Tuesday, September 11, 2012

Say My Name

echo has a new thing that she does.  heath and i noticed it a couple of days ago.  echo will come into the room where i am and say, "mommy?".  she says it in a way that makes me think she wants to ask me a question or tell me something important.  or maybe it's something very unimportant.  but the fact that she can now search the house for me, find me, and call my name is wonderful.  most of the time, after she says the word, she will just stand there, not saying anything.  like she just wanted to say my name to see if i'll answer.  other times she will pause for a bit and come closer to stand beside me.  it's the funniest thing.  it's so sweet.

last night, as we were cleaning the dishes after dinner, she came into the kitchen doorway and stood for a while, watching us, quietly.  and then she said, "mommy?".  to which i responded, "yes, honey?" without looking over my shoulder.  she quietly said, "more milk".  heath and i stopped everything and turned to her.  i grabbed her milk and handed it to her.  she asked for a need, a want.  and we could provide.  instant gratification for her!  we wanted to reward her!  we were thrilled that she could communicate so beautifully.

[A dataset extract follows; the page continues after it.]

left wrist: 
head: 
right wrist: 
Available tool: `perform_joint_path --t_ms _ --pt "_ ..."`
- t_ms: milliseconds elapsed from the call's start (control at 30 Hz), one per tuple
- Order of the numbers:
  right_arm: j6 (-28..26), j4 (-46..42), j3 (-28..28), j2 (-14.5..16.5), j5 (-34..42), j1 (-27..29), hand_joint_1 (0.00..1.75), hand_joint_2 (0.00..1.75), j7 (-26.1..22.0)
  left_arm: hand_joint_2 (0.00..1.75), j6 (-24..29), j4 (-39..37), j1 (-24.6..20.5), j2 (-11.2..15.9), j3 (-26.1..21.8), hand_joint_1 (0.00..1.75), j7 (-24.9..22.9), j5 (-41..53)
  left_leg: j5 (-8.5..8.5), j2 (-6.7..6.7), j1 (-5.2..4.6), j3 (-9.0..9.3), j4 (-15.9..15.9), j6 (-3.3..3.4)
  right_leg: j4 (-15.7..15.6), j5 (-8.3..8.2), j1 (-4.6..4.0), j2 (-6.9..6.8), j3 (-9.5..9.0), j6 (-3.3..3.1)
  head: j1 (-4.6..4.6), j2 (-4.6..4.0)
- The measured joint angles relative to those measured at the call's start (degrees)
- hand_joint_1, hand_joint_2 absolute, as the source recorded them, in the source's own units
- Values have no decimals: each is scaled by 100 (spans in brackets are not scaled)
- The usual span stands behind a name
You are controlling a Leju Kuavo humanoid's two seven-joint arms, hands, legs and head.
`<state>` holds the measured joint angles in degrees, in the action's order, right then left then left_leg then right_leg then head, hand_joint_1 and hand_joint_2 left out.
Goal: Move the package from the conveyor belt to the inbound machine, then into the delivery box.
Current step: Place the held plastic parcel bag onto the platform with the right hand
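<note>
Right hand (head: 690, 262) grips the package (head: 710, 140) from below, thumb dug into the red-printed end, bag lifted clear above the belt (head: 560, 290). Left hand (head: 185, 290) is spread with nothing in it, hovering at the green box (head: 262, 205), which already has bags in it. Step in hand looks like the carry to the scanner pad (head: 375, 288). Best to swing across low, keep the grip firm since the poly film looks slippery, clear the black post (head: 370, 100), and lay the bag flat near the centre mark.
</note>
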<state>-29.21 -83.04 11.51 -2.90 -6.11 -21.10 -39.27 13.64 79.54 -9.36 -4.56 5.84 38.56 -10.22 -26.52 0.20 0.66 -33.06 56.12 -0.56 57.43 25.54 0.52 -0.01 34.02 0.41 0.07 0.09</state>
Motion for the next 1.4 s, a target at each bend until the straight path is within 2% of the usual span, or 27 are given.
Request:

the toddler stage is amazing.  each day they learn and do something new.  i love being shocked by the new things that happen each day with a toddler.  some days are better than others, there is always that moment when the toddler learns to take off her diaper or play in the potty.  those are not my favorite surprises but the good outweighs the bad...  they are little sponges whose knowledge begins to ooze from inside them outward, without as much effort as when they were babies.  it's so amazing to me that this new found knowledge comes out of the child as if she's had this ability all along and is just now starting to let it come from within.

later that night, as we were going to bed, heath and i were talking about how cute echo had been to state her request.  i laughed because, of course she would pick up on how to best get my attention.  she hears the others all day long saying "mommy?, mommy?  mommy?"  she has been watching the bigger kids and understands that when there is a want or a need, you go to mom and she provides.  whether it be more milk, a snack, a hug, help with a toy, directions to a game, solution to a problem...you go to one of the tall, big people and they will help you out.

i went to bed with this on my mind.  all she had to do was come into the room and call my name.  she was not whining, she was not complaining.  she had a want.  a need.  and she has learned to call my name.  it makes my heart swell.  it makes me feel more connected to her.

and then it hit me.

all i have to do is call His name?  because i have to tell you, there are some nights that i'm so worn, so tired, so confused, so frustrated, so sad, so everything...so anything!...that it's all i CAN do to call His name.  i start my prayer, Dear Heavenly Father....

and there He is.  "Yes, honey?"

and He waits.  He waits to hear what my heart has to say.  what are my needs?  what are my wants?  i'm most certain that His heart swells when He hears my voice call to Him.  i'm certain that He feels my desire to be close to Him in that moment.  and i know it makes us more connected.

and just like echo, there may be a time, should be a time that i ask specifically for what i want or (think) that i need.  shocking.  He wants me to be specific.  so that He can provide.

will He give me my wants every time?  no.  and thank goodness.  thank goodness!  i've prayed for some pretty crazy stuff in my lifetime and if He'd honored those prayers, well, it's a good thing He's the one in charge.  but he does give me my needs.  and just like a parent to a child, He knows my needs better than i do.

and there are times that i just want to say His name.  to be close to Him.  i guess like echo does with me.  she just wants to say my name.  because she can now.  and she likes it.  it gets her closer to me.  it is a reminder that she is with me.

sometimes i just want to remind God that i'm with Him too.  even when i don't know exactly what to pray or what to say.  sometimes i just want Him to know that  i'm here.  i'm listening.  i want to be close to you.  my Heavenly Father.

i have been so blessed to have my kids.  they are a bunch of clowns, they drive me nuts and they make me age very quickly.  but i love them and they are a constant reminder to me of how God sees each one of us.  in my eyes, my children are beautiful, special and wonderful.  i want them to come to me.  i want them to ask me for things.  i want to see/hear their needs.  and i want to try and provide for them the best way that i can, the best way that i know.  i want to do what is best for each one of them.

that's what God wants from me and for me, as well.

all i have to do is call His name.

Everyone who calls on the name of the Lord will be saved.  Romans 10:13






1 comment:

  1. Love this post Mistye! So appropriate and so very true. We are so blessed to call His name and know beyond a shadow of a doubt he hears our prayers.